**DATA FOR THIS TASK**
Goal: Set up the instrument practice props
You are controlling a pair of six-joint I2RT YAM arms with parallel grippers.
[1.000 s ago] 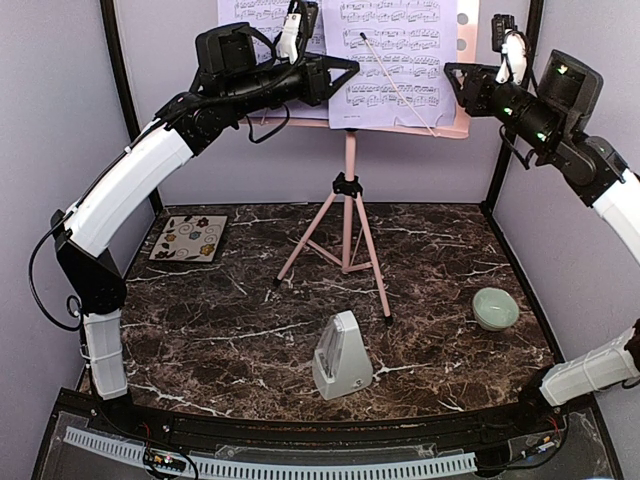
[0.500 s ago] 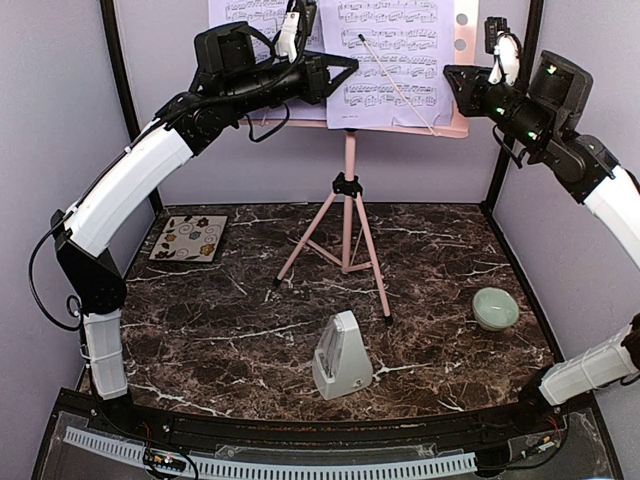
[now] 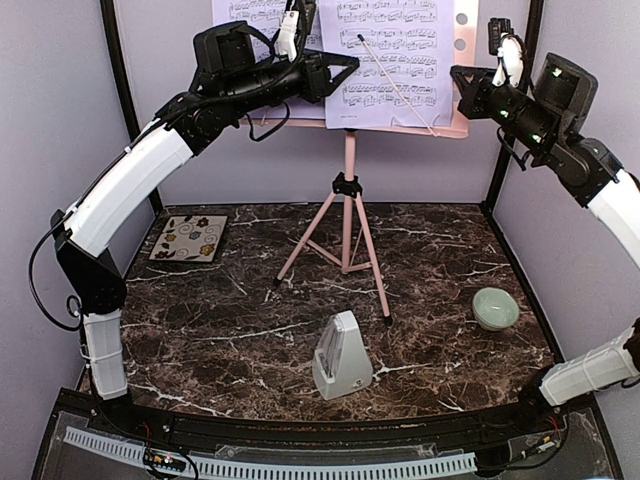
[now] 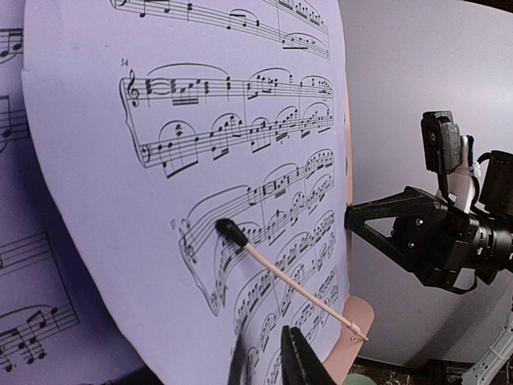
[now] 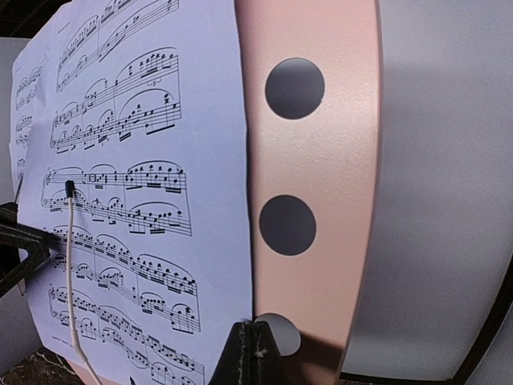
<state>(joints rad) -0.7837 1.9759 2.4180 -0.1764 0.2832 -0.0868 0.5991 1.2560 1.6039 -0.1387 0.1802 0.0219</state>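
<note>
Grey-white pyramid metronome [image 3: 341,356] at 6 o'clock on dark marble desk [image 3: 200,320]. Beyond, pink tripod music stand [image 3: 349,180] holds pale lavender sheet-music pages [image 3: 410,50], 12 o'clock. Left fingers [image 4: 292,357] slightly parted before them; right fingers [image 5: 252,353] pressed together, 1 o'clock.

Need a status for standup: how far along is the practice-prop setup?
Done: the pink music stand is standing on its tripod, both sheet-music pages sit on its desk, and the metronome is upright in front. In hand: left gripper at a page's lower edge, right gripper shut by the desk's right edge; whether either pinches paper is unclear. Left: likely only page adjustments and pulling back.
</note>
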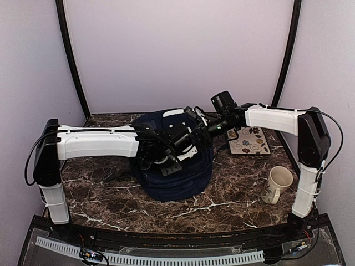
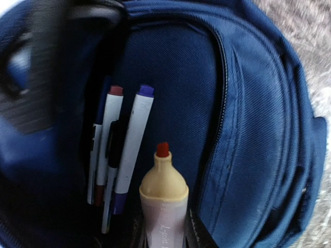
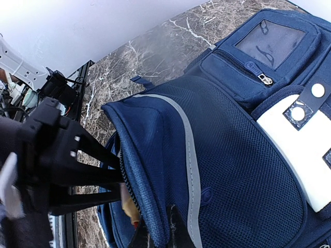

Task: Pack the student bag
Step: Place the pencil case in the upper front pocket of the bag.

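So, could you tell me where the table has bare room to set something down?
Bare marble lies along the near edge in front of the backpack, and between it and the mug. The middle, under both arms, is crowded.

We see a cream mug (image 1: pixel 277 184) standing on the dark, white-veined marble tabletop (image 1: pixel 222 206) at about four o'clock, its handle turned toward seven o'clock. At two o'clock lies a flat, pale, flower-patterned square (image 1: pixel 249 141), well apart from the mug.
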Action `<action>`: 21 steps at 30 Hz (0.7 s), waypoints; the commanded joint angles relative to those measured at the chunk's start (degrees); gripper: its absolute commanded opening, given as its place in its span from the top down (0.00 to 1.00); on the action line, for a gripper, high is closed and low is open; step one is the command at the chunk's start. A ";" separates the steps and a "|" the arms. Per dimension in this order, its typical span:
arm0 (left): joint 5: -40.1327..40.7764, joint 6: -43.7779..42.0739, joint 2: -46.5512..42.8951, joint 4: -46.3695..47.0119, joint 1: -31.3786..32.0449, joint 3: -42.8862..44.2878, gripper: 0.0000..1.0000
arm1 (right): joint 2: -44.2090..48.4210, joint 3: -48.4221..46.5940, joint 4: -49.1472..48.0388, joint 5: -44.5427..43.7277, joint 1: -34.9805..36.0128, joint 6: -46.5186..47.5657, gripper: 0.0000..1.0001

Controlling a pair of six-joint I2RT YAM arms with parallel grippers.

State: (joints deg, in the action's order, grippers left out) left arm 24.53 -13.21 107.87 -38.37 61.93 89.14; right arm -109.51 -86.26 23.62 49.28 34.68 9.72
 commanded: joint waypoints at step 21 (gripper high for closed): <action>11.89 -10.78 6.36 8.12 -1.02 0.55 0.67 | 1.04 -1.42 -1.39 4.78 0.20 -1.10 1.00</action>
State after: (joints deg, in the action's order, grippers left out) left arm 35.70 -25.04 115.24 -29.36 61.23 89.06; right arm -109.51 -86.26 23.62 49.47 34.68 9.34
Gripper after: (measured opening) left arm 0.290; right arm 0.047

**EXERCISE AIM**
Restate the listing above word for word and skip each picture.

**SOLVED PROBLEM**
Goal: Set up the instrument practice props
You are controlling a pair of six-joint I2RT YAM arms with parallel grippers.
[1.000 s ago] 
[0.500 s ago] 
[now] 
[now] 
[now] 
<state>(joints rad) -0.7837 1.9759 2.4180 -0.1764 0.2832 -0.0868 0.5991 1.2560 1.6039 -0.1387 0.1802 0.0219</state>
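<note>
Grey-white pyramid metronome [image 3: 341,356] at 6 o'clock on dark marble desk [image 3: 200,320]. Beyond, pink tripod music stand [image 3: 349,180] holds pale lavender sheet-music pages [image 3: 410,50], 12 o'clock. Left fingers [image 4: 292,357] slightly parted before them; right fingers [image 5: 252,353] pressed together, 1 o'clock.

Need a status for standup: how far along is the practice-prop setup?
Done: the pink music stand is standing on its tripod, both sheet-music pages sit on its desk, and the metronome is upright in front. In hand: left gripper at a page's lower edge, right gripper shut by the desk's right edge; whether either pinches paper is unclear. Left: likely only page adjustments and pulling back.
</note>
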
Task: Pack the student bag
Step: Place the pencil case in the upper front pocket of the bag.

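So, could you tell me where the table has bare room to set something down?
Bare marble lies along the near edge in front of the backpack, and between it and the mug. The middle, under both arms, is crowded.

We see a cream mug (image 1: pixel 277 184) standing on the dark, white-veined marble tabletop (image 1: pixel 222 206) at about four o'clock, its handle turned toward seven o'clock. At two o'clock lies a flat, pale, flower-patterned square (image 1: pixel 249 141), well apart from the mug.
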Action `<action>`: 21 steps at 30 Hz (0.7 s), waypoints; the commanded joint angles relative to those measured at the chunk's start (degrees); gripper: its absolute commanded opening, given as its place in its span from the top down (0.00 to 1.00); on the action line, for a gripper, high is closed and low is open; step one is the command at the chunk's start. A ";" separates the steps and a "|" the arms. Per dimension in this order, its typical span:
arm0 (left): joint 5: -40.1327..40.7764, joint 6: -43.7779..42.0739, joint 2: -46.5512..42.8951, joint 4: -46.3695..47.0119, joint 1: -31.3786..32.0449, joint 3: -42.8862..44.2878, gripper: 0.0000..1.0000
arm1 (right): joint 2: -44.2090..48.4210, joint 3: -48.4221..46.5940, joint 4: -49.1472..48.0388, joint 5: -44.5427..43.7277, joint 1: -34.9805..36.0128, joint 6: -46.5186..47.5657, gripper: 0.0000..1.0001

Controlling a pair of six-joint I2RT YAM arms with parallel grippers.

State: (joints deg, in the action's order, grippers left out) left arm 24.53 -13.21 107.87 -38.37 61.93 89.14; right arm -109.51 -86.26 23.62 49.28 34.68 9.72
 commanded: joint waypoints at step 21 (gripper high for closed): <action>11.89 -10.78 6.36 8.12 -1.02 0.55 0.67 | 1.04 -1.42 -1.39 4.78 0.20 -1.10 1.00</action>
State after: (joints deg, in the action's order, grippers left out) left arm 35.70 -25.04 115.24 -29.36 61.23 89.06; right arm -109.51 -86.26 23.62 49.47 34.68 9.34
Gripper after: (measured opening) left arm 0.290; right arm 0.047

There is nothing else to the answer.